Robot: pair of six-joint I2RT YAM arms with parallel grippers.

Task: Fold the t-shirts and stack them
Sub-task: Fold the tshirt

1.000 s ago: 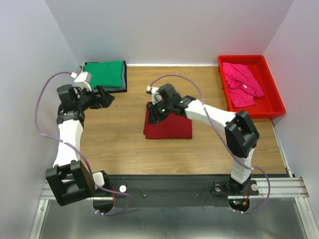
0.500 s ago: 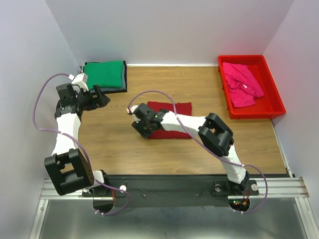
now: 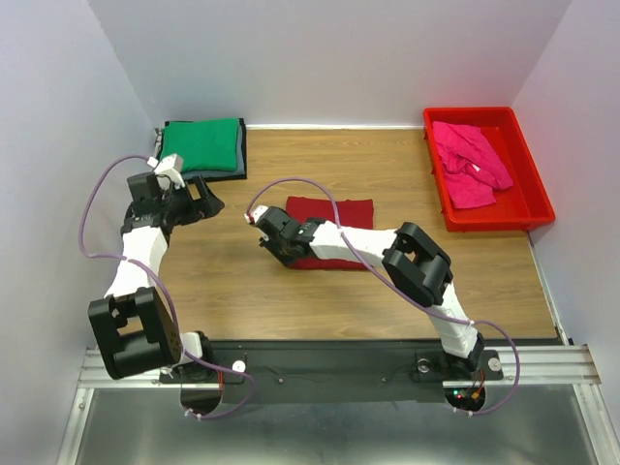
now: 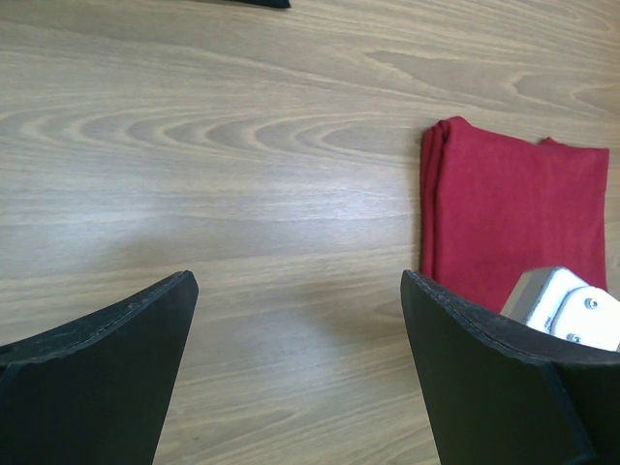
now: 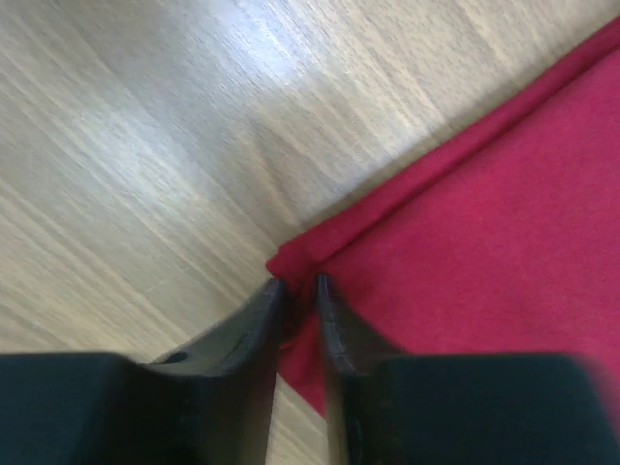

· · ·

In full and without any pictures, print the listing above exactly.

Robot: pair of six-joint I2RT YAM arms with parallel grippers.

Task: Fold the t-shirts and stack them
Sub-task: Fold the tshirt

1.000 s ago: 
0.500 s ago: 
now: 
now: 
now: 

Work on the answer is now done.